Kathleen Folbigg was jailed for a minimum of 25 years in 2003 after being found guilty of the manslaughter of her first child, Caleb, who was 19 days old, and for the murder of her children Patrick, eight months, Sarah, 10 months and Laura 18 months.
"As a family we welcomed Kathy, loved her, supported her. We along with the public have endured this process to discover the truth regarding the deaths of Caleb, Patrick, Sarah and Laura since 1999," said Mr Folbigg.
"What has been most devastating has been that in the end the answer lay within Kathleen and what she had done.
"In 2003 we walked away having discovered that we really did not know this person nor what she was evidently hiding," said Mr Folbigg, who sat beside his brother for Kathleen Folibigg's three days of evidence about her diary entries.

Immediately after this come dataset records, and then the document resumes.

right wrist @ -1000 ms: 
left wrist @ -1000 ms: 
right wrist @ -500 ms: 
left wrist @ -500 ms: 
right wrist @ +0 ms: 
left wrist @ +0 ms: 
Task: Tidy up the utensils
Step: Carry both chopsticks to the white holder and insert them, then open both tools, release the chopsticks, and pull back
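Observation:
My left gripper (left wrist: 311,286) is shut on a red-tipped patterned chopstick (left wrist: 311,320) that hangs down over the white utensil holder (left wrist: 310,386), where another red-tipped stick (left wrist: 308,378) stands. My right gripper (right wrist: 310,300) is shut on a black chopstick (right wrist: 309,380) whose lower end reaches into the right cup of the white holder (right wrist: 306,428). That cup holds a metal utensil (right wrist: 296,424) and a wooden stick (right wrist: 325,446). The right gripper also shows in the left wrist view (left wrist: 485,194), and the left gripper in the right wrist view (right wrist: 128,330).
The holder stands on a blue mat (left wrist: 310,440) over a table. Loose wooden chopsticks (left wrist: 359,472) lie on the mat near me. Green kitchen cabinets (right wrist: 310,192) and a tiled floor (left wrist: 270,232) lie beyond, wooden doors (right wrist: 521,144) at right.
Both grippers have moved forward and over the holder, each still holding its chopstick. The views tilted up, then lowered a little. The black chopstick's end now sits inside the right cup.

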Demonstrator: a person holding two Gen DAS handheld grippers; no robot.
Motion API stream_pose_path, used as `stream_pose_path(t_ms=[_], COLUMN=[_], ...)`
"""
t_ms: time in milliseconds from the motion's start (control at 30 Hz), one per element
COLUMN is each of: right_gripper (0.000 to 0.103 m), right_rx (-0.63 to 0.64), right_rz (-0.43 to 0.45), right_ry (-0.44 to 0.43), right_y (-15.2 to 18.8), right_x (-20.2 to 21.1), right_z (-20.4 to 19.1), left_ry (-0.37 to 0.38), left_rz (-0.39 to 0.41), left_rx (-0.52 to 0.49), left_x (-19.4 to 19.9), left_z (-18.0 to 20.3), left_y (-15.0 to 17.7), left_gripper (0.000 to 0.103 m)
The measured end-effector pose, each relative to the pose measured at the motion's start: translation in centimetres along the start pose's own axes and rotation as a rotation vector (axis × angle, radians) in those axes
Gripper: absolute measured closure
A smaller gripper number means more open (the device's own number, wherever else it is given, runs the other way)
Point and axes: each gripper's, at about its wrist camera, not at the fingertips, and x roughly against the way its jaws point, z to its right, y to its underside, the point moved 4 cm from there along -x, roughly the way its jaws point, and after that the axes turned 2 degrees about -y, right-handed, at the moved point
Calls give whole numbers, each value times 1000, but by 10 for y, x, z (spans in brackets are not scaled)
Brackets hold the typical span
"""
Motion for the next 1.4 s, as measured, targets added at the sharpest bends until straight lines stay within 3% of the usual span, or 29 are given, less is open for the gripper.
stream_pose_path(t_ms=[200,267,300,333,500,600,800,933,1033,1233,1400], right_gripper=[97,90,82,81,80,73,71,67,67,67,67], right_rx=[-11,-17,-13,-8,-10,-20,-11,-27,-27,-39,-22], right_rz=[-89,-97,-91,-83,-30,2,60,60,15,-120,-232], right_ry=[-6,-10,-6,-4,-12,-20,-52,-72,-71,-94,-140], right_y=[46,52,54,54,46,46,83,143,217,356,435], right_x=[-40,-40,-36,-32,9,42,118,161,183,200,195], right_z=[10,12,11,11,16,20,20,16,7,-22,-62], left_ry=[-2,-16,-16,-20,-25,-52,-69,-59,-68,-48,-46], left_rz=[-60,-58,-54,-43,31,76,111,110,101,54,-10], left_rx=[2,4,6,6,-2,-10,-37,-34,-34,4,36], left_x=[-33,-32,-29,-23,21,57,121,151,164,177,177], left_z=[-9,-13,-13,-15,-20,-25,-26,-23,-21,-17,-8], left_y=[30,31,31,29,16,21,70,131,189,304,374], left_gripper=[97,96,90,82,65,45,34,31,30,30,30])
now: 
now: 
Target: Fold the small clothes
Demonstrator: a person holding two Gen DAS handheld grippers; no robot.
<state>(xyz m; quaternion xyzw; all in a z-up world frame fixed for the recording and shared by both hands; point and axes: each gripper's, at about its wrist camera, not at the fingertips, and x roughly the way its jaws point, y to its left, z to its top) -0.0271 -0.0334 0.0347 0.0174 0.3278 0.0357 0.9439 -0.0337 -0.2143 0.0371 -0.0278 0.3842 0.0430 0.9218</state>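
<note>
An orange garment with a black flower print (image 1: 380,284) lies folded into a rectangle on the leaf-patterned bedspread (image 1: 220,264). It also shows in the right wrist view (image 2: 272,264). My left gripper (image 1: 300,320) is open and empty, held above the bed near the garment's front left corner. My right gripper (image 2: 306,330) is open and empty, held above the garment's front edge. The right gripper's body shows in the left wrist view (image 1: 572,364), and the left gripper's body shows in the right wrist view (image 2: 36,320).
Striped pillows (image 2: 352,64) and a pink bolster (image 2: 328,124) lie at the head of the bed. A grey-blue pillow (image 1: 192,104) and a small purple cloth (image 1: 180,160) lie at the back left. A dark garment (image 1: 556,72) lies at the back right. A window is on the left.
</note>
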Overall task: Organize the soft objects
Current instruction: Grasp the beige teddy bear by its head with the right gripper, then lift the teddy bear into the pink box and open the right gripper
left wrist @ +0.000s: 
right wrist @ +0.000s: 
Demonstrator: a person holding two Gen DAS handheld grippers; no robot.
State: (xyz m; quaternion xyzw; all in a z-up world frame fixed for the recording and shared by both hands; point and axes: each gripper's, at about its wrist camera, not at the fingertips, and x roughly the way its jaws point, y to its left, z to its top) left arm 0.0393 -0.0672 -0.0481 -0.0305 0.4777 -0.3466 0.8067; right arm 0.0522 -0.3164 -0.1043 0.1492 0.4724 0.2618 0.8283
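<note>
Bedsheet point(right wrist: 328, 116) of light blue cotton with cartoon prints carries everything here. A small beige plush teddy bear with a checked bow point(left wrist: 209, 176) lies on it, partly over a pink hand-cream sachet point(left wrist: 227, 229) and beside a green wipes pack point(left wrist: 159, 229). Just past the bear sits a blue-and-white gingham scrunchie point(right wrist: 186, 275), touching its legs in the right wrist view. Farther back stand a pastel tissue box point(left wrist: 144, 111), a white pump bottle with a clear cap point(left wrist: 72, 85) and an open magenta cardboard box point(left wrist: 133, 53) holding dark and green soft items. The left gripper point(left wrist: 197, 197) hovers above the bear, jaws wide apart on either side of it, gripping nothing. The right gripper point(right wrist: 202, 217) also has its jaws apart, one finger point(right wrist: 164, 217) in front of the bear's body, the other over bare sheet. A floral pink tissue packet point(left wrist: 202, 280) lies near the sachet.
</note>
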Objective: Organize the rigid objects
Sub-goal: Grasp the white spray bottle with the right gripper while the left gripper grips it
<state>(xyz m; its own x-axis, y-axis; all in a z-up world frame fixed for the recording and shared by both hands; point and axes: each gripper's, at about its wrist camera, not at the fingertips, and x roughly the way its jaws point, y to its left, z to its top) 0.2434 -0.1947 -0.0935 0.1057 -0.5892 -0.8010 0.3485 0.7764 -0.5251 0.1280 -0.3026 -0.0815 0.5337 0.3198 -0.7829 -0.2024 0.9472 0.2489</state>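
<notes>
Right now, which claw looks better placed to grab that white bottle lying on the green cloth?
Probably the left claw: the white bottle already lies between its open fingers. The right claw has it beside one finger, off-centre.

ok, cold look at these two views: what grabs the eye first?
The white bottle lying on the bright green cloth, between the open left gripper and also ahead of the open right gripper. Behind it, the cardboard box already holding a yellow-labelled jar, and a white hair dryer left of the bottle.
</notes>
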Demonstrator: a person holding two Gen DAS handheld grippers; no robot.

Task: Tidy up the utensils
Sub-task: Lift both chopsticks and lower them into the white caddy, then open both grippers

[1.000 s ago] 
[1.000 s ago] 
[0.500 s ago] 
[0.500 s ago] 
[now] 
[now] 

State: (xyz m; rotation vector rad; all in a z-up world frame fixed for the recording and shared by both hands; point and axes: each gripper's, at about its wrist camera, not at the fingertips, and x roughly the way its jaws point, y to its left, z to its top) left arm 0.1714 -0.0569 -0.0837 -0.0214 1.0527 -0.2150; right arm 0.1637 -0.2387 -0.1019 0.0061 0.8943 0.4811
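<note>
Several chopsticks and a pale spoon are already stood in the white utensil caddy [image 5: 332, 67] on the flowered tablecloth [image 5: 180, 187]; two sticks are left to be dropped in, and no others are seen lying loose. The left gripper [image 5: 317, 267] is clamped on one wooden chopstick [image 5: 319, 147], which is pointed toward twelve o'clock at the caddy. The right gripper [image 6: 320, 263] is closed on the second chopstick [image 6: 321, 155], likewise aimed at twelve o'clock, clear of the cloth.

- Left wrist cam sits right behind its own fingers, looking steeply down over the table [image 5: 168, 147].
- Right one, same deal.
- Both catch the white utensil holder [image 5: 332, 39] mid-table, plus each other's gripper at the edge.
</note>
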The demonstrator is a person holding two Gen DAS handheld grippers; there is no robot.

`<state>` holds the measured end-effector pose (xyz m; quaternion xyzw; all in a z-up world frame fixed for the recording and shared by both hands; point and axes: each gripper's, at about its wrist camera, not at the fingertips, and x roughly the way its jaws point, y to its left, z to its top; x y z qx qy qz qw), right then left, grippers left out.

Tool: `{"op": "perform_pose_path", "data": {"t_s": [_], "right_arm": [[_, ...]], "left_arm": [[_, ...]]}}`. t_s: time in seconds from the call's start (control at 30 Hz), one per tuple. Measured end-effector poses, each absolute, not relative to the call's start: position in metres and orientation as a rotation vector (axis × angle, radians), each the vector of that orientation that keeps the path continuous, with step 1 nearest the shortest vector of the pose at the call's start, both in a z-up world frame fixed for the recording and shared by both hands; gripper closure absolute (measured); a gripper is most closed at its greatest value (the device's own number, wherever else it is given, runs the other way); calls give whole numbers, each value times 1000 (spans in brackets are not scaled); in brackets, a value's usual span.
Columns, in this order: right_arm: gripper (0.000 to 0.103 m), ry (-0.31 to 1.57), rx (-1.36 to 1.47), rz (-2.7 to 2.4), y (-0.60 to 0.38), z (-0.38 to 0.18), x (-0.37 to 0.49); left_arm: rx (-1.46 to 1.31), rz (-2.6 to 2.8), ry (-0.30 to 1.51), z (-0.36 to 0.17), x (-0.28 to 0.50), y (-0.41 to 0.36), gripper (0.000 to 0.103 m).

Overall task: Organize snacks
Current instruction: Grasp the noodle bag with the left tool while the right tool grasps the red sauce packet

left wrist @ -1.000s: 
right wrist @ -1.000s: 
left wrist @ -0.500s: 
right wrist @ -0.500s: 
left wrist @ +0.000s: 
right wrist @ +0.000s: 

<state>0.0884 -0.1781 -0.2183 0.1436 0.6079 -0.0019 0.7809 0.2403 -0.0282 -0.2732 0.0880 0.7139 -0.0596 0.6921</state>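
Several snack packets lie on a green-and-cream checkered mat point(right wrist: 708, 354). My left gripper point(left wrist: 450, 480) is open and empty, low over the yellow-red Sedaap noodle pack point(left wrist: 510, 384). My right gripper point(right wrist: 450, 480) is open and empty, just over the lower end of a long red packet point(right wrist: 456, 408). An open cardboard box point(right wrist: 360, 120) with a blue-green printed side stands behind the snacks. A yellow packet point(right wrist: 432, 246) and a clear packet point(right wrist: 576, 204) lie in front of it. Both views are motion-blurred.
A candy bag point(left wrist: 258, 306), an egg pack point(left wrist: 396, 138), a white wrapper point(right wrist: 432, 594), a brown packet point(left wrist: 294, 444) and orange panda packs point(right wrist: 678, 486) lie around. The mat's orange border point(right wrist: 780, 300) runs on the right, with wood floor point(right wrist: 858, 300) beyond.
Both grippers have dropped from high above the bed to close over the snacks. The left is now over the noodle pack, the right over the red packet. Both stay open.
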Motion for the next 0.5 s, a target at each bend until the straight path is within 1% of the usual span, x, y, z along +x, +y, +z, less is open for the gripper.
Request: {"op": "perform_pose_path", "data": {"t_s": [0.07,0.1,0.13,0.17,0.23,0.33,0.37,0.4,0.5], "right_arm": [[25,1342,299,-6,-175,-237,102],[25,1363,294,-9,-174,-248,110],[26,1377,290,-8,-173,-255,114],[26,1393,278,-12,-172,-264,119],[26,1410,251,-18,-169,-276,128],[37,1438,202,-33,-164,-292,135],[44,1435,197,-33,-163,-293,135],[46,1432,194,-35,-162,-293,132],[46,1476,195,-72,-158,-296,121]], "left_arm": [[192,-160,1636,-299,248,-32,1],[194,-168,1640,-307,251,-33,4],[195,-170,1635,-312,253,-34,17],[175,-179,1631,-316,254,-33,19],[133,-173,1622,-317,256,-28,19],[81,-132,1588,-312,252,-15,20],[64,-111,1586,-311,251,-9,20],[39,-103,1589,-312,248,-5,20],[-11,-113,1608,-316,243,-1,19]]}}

He condemned the current inquiry, which was announced by Attorney General Mark Speakman last year to look at specific medical and genetic evidence relating to her 2003 conviction.
Judge Blanch increased the scope of the inquiry to include the diary entries.
Those diaries were handed to police by Mr Folbigg after he found them and helped convict her. Mr Folbigg gave evidence against the mother of his children at her trial
"We kept our thoughts regarding her actions, her supporters vitriolic outbursts, our pain our grief at not only the loss of four beautiful babies but of the loss of this part of our family group to ourselves," said Mr Folbigg.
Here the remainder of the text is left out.